Given N stones in a row from left to right. From each stone, you can jump to at most K stones. The task is to find the total number of ways to reach from sth stone to Nth stone.

Examples:

Input: N = 5, s = 2, K = 2
Output: Total Ways = 3
Explanation:
Assume s1, s2, s3, s4, s5 be the stones.

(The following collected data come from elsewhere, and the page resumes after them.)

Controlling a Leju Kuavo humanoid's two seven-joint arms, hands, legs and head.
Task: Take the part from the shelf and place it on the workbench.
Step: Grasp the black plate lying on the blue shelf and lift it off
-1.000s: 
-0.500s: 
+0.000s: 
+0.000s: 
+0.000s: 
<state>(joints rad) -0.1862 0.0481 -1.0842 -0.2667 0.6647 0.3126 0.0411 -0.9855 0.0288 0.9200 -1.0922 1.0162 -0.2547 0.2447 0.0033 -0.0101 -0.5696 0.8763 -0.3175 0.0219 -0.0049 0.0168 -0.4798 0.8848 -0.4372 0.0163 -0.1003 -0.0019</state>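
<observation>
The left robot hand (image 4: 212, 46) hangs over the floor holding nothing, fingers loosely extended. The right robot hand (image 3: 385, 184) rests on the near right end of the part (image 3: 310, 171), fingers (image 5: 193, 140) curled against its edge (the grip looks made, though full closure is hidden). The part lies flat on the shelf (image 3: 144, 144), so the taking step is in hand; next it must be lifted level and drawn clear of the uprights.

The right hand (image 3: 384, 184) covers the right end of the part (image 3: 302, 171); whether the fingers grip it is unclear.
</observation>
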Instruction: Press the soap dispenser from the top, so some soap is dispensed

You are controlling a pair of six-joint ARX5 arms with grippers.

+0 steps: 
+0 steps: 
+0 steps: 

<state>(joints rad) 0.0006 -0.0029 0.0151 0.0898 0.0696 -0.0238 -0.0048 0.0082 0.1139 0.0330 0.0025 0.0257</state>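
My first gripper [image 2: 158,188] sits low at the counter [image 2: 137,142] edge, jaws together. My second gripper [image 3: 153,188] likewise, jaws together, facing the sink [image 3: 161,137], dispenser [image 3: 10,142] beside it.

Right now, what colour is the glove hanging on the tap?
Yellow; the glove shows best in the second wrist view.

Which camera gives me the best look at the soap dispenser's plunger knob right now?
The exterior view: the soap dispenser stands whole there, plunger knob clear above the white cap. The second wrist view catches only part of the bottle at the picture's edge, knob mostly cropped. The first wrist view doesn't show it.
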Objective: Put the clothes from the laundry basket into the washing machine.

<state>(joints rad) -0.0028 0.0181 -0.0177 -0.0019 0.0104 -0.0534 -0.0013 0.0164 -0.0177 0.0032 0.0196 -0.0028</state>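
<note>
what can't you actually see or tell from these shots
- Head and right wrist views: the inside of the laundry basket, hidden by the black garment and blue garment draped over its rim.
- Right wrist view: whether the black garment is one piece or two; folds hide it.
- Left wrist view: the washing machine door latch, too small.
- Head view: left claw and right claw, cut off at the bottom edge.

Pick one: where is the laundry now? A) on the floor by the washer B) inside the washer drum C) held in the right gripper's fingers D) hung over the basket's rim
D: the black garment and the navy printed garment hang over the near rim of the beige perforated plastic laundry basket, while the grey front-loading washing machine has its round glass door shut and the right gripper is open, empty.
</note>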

The possible paths from 2nd stone to 5th stone:
s2 -> s3 -> s4 -> s5
s2 -> s4 -> s5
s2 -> s3 -> s5
Hence total number of ways = 3



Input: N = 8, s = 1, K = 3
Output: Total Ways = 44

Approach:

  1. Let assume dp[i] be the number of ways to reach ith stone.
  2. Since there are atmost K jumps, So the ith stone can be reach by all it’s previous K stones.
  3. Iterate for all possible K jumps and keep adding this possible combination to the array dp[].
  4. Then the total number of possible ways to reach Nth node from sth stone will be dp[N-1].
  5. For Example:

    Let N = 5, s = 2, K = 2, then we have to reach Nth stone from sth stone.
    Let dp[N+1] is the array that stores the number of paths to reach the Nth Node from sth stone.
    Initially, dp[] = { 0, 0, 0, 0, 0, 0 } and dp[s] = 1, then
    dp[] = { 0, 0, 1, 0, 0, 0 }
    To reach the 3rd,
    There is only 1 way with at most 2 jumps i.e., from stone 2(with jump = 1). Update dp[3] = dp[2]
    dp[] = { 0, 0, 1, 1, 0, 0 }

    To reach the 4th stone,
    The two ways with at most 2 jumps i.e., from stone 2(with jump = 2) and stone 3(jump = 1). Update dp[4] = dp[3] + dp[2]
    dp[] = { 0, 0, 1, 1, 2, 0 }

    To reach the 5th stone,
    The two ways with at most 2 jumps i.e., from stone 3(with jump = 2) and stone 4(with jump = 1). Update dp[5] = dp[4] + dp[3]
    dp[] = { 0, 0, 1, 1, 2, 3 }

    Now dp[N] = 3 is the number of ways to reach Nth stone from sth stone.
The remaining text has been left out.